TRY IT — When you reach the line containing "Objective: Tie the", include it and stop; until then, return each line of the material exactly, starting with the first.

DATA —

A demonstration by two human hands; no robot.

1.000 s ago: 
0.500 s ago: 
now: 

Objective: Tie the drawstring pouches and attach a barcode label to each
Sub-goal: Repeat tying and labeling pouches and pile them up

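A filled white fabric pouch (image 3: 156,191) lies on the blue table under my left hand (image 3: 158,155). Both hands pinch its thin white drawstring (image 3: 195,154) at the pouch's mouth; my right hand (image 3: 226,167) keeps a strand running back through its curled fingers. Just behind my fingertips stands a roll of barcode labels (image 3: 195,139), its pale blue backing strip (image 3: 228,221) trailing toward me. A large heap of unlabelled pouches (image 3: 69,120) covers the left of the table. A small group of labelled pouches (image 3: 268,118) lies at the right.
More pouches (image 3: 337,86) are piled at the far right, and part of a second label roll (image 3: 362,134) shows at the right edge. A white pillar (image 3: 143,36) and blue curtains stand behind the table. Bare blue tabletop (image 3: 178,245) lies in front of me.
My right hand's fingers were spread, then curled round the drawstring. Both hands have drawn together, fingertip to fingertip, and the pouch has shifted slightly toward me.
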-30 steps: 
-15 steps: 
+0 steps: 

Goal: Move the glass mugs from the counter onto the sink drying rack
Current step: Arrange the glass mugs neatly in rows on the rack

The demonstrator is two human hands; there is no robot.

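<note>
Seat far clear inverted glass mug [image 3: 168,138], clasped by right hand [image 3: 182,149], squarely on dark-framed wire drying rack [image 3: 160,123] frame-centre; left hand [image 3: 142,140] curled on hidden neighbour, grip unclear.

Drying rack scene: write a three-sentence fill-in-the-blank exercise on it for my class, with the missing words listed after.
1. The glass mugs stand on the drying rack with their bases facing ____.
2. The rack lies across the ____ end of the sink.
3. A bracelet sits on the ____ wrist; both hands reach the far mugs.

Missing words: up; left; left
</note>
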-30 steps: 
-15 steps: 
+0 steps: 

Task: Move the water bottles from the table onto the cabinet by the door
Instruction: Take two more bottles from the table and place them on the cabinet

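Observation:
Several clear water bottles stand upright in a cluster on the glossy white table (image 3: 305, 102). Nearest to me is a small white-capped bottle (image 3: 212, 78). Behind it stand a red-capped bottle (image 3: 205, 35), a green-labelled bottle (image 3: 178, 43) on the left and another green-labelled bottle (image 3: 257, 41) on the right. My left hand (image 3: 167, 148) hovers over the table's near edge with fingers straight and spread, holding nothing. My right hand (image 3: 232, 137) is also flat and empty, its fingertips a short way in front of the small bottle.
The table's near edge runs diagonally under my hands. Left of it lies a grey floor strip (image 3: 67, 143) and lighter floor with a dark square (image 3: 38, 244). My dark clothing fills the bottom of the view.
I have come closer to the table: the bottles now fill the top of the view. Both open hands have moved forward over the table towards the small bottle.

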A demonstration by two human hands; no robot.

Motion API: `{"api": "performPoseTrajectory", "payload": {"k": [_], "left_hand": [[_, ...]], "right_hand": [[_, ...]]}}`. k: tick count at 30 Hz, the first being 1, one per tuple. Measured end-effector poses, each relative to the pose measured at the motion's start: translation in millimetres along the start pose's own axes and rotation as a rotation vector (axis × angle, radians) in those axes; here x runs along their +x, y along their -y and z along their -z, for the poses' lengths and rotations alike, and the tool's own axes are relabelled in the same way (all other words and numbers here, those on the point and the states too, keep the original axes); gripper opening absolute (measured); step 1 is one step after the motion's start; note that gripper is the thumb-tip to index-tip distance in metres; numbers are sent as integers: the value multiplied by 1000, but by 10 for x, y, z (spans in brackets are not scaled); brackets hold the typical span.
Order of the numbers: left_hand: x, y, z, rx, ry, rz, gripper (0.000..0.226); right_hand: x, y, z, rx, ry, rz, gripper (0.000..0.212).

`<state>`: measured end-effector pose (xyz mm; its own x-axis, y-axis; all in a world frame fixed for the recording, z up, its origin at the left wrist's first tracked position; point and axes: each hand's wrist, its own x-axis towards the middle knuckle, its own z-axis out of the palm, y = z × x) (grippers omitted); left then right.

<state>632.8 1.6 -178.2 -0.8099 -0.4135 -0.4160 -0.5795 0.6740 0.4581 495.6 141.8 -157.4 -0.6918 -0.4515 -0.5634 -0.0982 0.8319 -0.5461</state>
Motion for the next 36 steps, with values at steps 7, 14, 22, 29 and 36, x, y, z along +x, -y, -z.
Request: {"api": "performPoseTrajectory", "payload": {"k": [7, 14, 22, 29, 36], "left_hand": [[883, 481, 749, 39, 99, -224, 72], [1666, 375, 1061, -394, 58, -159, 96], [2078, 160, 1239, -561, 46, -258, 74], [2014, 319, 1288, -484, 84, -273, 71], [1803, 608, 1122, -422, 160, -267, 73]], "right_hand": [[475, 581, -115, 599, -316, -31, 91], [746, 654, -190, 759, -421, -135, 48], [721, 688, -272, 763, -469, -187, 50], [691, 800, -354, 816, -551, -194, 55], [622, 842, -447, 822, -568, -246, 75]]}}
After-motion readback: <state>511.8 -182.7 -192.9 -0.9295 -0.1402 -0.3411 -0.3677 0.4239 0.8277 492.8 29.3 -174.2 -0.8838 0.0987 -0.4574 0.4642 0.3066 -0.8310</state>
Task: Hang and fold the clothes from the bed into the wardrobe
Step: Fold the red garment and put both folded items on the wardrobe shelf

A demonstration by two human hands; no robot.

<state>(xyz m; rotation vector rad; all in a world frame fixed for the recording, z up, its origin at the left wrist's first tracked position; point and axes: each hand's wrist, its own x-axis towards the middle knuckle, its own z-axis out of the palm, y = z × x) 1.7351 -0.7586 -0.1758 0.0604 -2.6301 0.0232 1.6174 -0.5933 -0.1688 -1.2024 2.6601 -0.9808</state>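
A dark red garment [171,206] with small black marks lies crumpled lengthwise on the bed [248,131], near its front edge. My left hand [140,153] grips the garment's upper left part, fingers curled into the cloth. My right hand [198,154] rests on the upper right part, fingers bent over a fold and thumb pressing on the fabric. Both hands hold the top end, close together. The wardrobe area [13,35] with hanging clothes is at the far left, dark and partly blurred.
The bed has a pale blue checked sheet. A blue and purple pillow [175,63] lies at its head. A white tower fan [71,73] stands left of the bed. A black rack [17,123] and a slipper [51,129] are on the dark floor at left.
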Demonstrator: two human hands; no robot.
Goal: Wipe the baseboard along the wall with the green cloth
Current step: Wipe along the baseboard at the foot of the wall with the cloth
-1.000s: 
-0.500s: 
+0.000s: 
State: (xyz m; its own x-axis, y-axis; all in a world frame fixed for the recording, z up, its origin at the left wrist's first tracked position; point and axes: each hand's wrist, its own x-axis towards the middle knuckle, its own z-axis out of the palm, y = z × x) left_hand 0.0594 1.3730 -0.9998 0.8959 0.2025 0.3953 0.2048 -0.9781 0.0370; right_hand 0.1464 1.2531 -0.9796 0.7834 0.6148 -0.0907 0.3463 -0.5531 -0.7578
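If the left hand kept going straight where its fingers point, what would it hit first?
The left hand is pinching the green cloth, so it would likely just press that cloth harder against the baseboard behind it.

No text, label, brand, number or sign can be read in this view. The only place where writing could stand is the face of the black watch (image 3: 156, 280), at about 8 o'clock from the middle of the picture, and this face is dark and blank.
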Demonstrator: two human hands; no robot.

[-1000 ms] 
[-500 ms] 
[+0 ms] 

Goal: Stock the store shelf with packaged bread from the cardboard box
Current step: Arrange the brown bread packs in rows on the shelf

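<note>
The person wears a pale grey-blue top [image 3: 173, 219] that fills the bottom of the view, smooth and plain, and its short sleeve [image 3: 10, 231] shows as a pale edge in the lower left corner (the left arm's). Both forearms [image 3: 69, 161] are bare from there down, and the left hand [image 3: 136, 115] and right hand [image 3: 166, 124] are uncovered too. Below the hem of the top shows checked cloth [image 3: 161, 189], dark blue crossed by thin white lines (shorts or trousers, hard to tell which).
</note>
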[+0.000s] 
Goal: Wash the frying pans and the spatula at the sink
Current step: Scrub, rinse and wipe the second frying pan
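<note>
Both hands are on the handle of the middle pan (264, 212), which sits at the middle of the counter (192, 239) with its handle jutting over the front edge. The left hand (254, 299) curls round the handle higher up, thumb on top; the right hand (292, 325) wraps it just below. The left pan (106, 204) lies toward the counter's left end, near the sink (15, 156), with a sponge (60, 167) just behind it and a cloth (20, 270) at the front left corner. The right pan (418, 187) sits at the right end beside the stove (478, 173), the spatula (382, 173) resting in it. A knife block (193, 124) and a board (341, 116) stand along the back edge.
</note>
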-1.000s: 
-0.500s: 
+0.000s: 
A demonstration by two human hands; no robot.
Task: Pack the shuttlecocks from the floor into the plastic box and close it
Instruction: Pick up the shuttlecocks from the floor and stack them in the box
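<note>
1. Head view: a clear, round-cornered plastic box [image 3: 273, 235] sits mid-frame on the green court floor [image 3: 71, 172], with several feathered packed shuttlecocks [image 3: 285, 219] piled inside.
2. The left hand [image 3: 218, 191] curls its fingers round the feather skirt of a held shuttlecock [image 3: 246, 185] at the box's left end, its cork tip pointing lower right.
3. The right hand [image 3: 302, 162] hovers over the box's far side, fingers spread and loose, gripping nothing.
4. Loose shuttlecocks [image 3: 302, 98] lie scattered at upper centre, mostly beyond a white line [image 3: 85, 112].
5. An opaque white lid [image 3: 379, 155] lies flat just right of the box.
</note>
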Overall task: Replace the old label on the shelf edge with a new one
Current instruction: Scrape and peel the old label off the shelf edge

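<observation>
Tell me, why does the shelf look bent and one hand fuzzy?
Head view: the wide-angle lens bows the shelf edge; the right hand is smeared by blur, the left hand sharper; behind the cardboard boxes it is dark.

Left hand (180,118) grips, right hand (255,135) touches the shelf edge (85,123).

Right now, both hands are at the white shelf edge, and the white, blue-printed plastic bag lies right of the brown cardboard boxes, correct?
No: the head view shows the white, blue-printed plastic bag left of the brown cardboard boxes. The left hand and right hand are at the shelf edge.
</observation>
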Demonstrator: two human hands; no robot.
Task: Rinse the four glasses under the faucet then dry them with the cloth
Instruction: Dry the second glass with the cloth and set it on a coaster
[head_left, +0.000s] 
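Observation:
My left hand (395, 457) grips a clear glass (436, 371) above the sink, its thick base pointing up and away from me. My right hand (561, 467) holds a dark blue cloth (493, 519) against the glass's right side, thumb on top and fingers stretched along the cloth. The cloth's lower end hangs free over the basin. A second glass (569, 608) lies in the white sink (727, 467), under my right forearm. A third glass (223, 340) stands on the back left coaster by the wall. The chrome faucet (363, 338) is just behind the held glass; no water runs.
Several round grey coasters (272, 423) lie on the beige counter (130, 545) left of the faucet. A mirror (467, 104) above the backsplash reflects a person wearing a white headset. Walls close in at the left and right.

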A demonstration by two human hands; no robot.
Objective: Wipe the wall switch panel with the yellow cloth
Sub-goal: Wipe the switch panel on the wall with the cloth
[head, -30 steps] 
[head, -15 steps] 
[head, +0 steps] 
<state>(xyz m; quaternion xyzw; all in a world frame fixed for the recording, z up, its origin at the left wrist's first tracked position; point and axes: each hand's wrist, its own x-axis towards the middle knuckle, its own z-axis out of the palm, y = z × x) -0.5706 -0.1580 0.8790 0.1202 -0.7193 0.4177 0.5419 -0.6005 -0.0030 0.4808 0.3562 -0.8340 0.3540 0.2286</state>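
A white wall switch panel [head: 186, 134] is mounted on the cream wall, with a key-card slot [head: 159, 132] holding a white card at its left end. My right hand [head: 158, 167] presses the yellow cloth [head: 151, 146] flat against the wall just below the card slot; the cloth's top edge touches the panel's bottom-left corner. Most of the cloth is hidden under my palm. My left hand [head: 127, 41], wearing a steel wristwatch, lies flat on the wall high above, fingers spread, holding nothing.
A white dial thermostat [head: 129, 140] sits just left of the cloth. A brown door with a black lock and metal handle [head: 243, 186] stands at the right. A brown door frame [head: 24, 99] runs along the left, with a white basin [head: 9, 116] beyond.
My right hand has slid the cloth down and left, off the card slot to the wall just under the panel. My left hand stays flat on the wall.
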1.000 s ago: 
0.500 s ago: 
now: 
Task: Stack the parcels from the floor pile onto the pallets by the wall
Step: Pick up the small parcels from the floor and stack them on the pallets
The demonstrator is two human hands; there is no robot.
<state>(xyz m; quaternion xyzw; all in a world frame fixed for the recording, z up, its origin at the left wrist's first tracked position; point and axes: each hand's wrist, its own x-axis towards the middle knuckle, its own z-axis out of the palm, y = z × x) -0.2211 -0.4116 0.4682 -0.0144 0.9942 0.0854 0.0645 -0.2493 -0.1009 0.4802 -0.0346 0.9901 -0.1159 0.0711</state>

ANSWER BELOW —
A demonstration by two human hands; no robot.

1.000 s ago: 
0.500 s ago: 
now: 

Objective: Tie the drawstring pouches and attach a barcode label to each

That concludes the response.